Try it – Would you reproduce exactly the lines below from the one holding "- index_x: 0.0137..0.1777" through the one holding "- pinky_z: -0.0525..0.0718", inclusive, and no others?

Data below –
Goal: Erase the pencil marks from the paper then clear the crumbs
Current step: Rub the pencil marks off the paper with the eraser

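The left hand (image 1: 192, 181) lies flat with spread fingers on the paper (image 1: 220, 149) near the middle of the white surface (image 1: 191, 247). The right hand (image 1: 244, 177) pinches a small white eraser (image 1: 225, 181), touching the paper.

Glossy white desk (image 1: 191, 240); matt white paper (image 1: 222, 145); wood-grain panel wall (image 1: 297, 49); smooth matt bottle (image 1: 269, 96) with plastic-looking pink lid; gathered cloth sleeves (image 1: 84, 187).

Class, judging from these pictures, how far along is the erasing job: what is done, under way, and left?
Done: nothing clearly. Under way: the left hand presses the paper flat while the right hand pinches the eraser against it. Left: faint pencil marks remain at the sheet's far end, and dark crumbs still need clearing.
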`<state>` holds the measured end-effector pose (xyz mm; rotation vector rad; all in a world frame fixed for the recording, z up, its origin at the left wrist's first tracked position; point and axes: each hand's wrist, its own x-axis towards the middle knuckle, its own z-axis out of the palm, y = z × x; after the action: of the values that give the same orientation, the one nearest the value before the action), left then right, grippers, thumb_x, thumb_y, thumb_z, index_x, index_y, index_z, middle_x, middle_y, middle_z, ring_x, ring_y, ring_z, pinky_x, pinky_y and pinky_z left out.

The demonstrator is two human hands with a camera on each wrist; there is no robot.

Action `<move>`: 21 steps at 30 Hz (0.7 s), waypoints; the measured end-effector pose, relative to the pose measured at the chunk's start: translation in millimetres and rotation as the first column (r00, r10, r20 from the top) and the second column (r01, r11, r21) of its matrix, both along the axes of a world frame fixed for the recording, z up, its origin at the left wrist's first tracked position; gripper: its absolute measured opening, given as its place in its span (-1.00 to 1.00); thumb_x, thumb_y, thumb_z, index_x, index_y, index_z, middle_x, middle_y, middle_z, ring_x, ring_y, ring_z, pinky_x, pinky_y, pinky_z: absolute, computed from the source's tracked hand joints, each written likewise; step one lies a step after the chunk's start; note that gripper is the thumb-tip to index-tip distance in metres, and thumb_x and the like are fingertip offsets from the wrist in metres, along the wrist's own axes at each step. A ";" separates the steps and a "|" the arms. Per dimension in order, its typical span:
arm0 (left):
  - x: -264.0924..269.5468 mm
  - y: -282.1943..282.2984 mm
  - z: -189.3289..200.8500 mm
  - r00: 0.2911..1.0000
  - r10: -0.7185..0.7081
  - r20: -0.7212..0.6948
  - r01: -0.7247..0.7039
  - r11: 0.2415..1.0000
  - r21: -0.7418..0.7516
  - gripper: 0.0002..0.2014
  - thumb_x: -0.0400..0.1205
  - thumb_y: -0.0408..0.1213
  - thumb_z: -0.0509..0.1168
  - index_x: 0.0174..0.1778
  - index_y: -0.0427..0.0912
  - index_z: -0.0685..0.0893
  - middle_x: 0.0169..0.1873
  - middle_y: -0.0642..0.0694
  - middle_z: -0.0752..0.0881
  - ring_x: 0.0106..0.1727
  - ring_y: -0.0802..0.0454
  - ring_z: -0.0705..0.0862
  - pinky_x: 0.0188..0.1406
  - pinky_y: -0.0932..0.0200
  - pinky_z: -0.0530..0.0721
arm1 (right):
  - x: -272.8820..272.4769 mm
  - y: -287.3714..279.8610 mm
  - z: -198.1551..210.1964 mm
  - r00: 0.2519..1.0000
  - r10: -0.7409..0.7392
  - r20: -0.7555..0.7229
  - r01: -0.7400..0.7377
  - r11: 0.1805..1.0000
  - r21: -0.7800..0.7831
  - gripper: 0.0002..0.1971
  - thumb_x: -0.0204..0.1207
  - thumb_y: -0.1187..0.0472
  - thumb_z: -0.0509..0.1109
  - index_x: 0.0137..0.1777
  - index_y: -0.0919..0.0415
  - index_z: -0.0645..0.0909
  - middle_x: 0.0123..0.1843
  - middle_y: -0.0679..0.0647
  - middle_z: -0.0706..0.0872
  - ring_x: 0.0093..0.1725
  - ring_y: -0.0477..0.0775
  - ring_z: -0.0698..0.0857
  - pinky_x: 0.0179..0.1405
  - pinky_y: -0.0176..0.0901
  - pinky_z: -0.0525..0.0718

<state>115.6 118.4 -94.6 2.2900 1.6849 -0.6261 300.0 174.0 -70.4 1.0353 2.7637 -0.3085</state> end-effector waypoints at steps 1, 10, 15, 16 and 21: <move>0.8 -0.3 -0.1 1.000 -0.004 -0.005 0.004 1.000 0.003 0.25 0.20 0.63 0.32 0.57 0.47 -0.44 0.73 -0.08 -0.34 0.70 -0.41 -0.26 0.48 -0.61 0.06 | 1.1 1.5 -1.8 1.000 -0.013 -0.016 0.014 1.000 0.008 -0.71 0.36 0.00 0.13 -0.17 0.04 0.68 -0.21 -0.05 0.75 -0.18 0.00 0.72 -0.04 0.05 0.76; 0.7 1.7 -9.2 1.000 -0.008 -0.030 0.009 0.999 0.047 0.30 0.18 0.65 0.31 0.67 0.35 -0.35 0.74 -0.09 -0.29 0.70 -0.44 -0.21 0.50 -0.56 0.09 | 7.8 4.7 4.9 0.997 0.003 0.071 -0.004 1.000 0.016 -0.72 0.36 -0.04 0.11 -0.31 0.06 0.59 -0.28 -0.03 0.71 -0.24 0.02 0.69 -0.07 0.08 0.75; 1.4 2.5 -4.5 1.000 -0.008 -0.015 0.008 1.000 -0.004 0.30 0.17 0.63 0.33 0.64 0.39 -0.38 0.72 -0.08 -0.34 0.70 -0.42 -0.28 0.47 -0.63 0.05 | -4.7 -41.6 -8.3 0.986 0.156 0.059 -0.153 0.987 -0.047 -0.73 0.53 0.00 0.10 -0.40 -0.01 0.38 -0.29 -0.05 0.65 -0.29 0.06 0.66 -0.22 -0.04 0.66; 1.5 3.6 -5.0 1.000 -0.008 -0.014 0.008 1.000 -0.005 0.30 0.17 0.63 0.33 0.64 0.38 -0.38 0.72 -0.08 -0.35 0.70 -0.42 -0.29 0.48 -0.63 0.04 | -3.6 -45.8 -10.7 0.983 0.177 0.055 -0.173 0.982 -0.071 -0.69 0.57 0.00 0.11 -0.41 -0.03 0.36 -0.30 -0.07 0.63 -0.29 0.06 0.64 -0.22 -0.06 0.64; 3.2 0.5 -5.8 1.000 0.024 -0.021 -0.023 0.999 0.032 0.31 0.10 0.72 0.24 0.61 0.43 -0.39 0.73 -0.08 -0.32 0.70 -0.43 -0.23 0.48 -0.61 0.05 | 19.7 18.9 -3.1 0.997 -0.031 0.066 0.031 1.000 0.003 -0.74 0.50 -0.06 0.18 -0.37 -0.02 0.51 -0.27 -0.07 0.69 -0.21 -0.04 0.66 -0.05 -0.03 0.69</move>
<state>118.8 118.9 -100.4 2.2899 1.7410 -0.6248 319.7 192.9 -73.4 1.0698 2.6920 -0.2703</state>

Exercise response –
  - index_x: 0.0137..0.1777
  - index_y: -0.0919..0.0415
  - index_z: -0.0645..0.0909
  - middle_x: 0.0123..0.1843
  - middle_y: -0.0679..0.0647
  - middle_z: -0.0706..0.0872
  - ring_x: 0.0093..0.1725
  - ring_y: -0.0477..0.0775
  - ring_z: -0.0698..0.0857
  - pinky_x: 0.0179..0.1405
  - pinky_y: -0.0176..0.0901
  - pinky_z: -0.0525..0.0718

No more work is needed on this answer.